Week 1- Community Bonding at Apertium @ GSoC’ 21

Gourab Chakraborty
4 min readMay 28, 2021
@ https://github.com/apertium/

We joined a (unofficial) Whatsapp group and Discord server for all the Indian GSoC-ers. We got to get familiar with everyones experience of the onboarding process, shared information on various organisations, work culture, setting up payments and pervious years experiences.

Officially, we got added to a GSoC mail list by the GSoC program administrators. It contains GSoC-ers from all the countries and all the previous years.

I got in touch with my mentor and other members/developers at Apertium via the IRC channel.

This week I focused on getting familiar with the work that I was about to do. There is a very well documented wiki available for Apertium at https://wiki.apertium.org/wiki/Main_Page. We have moved from SourceForge to GitHub and the migration is complete. GitHub was also well documented for all the repositories. Our IRC channel #apertium shifted from Freenode to OFTC this week. All the site links have been migrated by the developers as of now.

I had to go through a few papers on NLP and Machine Translation for my project. Most of the papers specific to Apertium aren’t released yet and I’m not allowed to share as of now, but a useful paper that I found on Lexical Selection was: https://core.ac.uk/download/pdf/40024362.pdf

A very useful software that Apertium language pair developers can use is the Apertium Viewer.
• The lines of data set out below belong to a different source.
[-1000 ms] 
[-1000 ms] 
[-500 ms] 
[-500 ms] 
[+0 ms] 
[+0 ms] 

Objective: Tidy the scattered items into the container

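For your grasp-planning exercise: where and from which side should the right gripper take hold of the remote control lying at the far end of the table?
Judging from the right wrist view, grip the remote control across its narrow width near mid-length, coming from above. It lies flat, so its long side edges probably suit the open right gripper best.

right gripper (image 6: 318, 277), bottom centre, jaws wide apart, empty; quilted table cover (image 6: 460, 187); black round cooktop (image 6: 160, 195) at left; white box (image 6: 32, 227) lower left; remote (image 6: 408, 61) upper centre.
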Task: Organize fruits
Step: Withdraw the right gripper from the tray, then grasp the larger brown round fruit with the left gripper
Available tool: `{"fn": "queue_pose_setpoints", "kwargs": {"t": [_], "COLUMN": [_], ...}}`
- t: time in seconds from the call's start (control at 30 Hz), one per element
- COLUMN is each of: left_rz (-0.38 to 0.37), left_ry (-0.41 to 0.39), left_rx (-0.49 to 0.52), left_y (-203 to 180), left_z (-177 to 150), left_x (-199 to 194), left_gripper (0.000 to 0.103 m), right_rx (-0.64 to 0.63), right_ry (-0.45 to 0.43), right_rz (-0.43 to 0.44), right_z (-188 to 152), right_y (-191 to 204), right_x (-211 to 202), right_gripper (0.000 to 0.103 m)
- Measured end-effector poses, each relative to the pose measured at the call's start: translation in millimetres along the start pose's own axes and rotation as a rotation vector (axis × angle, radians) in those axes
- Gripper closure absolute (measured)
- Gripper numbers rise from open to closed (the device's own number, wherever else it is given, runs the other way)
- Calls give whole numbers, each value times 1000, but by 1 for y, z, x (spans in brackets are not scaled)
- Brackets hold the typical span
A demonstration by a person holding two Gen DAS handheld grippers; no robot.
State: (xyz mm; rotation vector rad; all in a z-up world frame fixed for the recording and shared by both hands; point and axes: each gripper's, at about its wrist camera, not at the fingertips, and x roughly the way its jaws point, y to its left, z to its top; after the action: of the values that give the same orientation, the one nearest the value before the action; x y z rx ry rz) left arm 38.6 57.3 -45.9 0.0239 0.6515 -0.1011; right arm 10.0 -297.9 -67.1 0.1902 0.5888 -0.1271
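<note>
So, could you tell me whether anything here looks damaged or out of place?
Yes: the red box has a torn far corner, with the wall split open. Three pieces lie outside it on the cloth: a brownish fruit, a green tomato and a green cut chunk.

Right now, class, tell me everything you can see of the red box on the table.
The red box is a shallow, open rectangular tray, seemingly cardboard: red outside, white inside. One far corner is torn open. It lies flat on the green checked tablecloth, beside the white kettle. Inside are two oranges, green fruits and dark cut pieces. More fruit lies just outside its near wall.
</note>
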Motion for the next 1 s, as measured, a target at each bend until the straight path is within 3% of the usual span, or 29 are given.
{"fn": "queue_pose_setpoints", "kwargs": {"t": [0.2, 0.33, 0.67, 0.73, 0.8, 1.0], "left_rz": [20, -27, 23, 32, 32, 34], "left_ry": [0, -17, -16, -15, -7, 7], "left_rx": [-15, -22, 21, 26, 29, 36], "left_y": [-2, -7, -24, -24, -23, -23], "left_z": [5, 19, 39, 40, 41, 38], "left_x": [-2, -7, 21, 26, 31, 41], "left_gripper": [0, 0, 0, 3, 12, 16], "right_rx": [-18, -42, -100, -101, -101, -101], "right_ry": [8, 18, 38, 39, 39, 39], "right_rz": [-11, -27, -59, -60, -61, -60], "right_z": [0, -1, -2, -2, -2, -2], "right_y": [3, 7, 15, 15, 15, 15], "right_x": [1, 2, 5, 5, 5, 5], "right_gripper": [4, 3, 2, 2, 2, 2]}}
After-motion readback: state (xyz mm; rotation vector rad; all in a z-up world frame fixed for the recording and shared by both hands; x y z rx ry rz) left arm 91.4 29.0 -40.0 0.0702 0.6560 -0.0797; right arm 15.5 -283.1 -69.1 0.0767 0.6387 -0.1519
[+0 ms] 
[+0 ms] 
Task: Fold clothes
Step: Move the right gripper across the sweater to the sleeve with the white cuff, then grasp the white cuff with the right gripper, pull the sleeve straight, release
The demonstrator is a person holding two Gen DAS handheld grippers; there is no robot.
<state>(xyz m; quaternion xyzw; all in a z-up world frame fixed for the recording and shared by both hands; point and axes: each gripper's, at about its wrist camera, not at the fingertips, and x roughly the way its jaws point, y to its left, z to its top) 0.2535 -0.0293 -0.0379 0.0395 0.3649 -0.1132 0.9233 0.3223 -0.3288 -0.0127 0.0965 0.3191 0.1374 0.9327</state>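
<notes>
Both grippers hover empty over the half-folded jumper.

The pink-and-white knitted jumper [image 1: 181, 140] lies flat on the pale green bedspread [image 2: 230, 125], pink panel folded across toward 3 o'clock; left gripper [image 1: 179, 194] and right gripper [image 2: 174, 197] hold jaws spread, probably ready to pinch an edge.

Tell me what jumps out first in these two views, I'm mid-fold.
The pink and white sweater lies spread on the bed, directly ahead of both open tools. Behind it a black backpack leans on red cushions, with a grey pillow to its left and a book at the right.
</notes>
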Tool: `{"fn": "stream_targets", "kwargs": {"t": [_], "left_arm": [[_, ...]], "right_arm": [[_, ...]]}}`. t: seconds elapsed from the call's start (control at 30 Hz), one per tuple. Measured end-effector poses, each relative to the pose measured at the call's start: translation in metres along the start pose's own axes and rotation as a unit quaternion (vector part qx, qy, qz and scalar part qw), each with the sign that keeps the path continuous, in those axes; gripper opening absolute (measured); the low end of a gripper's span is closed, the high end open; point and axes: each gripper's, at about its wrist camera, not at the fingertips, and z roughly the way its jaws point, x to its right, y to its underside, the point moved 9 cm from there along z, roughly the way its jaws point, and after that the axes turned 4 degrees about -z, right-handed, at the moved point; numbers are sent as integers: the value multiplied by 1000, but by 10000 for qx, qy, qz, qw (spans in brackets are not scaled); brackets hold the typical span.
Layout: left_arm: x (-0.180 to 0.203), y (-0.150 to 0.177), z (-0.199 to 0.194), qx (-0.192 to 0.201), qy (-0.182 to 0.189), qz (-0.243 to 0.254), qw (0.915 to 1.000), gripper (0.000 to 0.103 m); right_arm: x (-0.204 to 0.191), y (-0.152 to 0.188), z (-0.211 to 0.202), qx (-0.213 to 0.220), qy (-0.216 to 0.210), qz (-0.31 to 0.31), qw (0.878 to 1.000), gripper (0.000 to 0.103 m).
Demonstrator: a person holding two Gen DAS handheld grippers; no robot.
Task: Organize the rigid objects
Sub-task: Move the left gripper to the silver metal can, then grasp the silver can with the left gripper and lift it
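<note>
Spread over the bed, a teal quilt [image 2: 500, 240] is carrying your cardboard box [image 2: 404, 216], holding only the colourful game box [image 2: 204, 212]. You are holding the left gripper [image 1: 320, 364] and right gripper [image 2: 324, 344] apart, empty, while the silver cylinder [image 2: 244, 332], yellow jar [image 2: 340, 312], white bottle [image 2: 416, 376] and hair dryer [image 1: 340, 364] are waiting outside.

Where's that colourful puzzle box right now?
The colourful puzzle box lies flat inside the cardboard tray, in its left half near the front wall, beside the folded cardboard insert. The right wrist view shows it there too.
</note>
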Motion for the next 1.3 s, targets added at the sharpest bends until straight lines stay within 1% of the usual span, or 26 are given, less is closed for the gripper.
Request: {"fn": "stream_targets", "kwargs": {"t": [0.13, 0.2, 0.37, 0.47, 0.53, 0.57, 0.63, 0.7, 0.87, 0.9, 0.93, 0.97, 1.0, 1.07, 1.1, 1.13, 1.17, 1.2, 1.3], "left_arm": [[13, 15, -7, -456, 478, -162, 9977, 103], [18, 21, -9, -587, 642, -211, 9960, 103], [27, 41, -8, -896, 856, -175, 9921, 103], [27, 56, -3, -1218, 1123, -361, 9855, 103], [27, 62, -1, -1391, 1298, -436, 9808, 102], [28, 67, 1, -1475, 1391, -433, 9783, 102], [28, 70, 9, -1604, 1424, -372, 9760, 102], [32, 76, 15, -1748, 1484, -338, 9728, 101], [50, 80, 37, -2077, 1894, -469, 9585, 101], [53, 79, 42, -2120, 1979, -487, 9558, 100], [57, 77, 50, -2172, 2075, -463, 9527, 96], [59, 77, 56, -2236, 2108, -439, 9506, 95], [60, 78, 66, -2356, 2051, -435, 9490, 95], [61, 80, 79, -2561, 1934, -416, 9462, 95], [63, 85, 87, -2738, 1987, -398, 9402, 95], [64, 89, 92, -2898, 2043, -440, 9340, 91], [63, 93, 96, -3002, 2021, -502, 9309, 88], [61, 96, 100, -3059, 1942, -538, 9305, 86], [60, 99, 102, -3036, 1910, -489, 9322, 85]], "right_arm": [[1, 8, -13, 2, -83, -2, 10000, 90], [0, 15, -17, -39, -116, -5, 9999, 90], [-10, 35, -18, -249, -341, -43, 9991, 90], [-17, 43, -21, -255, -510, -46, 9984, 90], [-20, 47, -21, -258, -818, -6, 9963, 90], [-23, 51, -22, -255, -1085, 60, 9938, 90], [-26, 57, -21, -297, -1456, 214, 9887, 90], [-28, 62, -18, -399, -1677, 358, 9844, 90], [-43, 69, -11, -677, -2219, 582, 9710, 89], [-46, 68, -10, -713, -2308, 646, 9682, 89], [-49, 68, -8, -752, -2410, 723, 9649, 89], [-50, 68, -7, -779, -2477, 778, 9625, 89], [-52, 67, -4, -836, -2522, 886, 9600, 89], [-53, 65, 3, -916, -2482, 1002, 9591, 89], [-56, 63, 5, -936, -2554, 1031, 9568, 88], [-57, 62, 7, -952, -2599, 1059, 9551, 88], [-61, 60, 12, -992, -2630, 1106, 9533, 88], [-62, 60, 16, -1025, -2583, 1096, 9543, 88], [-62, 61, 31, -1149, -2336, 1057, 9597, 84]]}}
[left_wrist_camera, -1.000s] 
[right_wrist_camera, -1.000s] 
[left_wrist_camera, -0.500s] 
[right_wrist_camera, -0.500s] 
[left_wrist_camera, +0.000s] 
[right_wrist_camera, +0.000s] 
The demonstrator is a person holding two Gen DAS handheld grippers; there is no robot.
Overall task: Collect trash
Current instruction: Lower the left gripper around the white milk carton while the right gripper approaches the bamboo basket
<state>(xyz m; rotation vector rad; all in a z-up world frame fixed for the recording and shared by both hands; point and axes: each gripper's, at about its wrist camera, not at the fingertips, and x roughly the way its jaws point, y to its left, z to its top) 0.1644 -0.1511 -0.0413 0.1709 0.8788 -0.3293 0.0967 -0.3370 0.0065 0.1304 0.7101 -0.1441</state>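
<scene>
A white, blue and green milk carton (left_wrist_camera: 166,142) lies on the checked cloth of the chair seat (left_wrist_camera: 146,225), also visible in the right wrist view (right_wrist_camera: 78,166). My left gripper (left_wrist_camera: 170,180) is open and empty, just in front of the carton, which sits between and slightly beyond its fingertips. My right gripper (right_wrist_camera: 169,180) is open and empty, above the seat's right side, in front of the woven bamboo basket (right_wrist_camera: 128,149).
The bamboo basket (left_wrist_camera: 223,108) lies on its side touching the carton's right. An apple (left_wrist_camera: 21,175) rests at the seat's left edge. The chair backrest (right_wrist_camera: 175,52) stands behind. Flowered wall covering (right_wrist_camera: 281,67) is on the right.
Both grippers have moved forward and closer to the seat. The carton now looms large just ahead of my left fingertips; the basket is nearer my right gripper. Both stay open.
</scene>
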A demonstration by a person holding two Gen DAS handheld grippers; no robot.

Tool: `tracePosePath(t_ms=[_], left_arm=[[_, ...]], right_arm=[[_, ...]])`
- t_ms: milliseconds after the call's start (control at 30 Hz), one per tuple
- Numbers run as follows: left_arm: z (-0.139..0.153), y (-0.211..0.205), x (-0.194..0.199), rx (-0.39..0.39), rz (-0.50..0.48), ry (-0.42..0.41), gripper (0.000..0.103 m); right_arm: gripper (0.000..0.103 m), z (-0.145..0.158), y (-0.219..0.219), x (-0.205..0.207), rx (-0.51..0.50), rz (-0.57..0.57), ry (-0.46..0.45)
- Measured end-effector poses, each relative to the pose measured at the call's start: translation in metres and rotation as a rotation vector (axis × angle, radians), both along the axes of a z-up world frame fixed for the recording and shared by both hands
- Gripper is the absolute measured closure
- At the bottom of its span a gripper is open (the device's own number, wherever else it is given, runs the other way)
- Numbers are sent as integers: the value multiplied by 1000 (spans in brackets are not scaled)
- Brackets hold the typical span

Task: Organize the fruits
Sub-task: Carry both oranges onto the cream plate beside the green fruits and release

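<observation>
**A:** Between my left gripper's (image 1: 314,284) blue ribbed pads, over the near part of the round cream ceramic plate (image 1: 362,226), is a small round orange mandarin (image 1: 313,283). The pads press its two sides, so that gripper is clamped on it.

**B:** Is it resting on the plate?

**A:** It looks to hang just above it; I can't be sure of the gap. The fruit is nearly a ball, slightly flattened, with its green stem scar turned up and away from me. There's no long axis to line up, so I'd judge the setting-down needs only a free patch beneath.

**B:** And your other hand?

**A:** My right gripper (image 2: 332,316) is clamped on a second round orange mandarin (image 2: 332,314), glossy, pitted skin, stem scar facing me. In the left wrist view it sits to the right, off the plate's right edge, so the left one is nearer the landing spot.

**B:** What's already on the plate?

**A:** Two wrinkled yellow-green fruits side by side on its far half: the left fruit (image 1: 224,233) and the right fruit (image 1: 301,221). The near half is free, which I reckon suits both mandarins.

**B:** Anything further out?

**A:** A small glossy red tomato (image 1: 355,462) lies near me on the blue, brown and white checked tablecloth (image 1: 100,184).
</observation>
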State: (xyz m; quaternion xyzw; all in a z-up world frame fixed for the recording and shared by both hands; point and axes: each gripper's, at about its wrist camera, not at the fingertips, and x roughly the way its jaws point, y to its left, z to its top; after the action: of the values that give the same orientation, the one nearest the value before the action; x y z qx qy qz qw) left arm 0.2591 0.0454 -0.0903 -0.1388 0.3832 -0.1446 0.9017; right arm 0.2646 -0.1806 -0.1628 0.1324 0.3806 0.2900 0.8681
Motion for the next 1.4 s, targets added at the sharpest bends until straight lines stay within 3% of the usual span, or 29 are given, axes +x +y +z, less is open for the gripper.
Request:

You can either use the Java build or the C++ build. It is a GUI based software that shows all the steps in the pipeline of the Apertium RBMT while translating between a language pair. And you can edit it in any steps. Apertium viewer saves the hassle of using a terminal for every step of the pipeline and shows all of them at once in a neat GUI interface. For further details check out: https://wiki.apertium.org/wiki/Apertium-viewer

To elaborate further, Apertium consists of both the management of the pipeline (the main apertium executable) and all the stages in this pipeline, except where outside tools (such as HFST for morphological analysis and generation, or CG for morphological disambiguation) are used. Each stage consists of a general processor which modifies the stream based on hand-crafted “rules” (coded linguistic generalisations) for a given language or language pair. The steps in the Apertium RBMT architecture, that you can see and edit in the Apertium Viewer are:

1. Input text

2. Morphological analyzer

3. Morphological disambiguator

4. Discontiguous multiword processing

5. Lexical transfer

6. Lexical selection

7. Morphological generator

8. Post-generator

9. Output text

The architecture of Apertium, a transfer-based machine translation system. Each rounded box is a module available for language-specific or pair-specific development. Broken lines show optional modules. Lines with arrows represent the flow of data through the pipeline.

The pipeline is quite well documented at https://wiki.apertium.org/wiki/Apertium_system_architecture.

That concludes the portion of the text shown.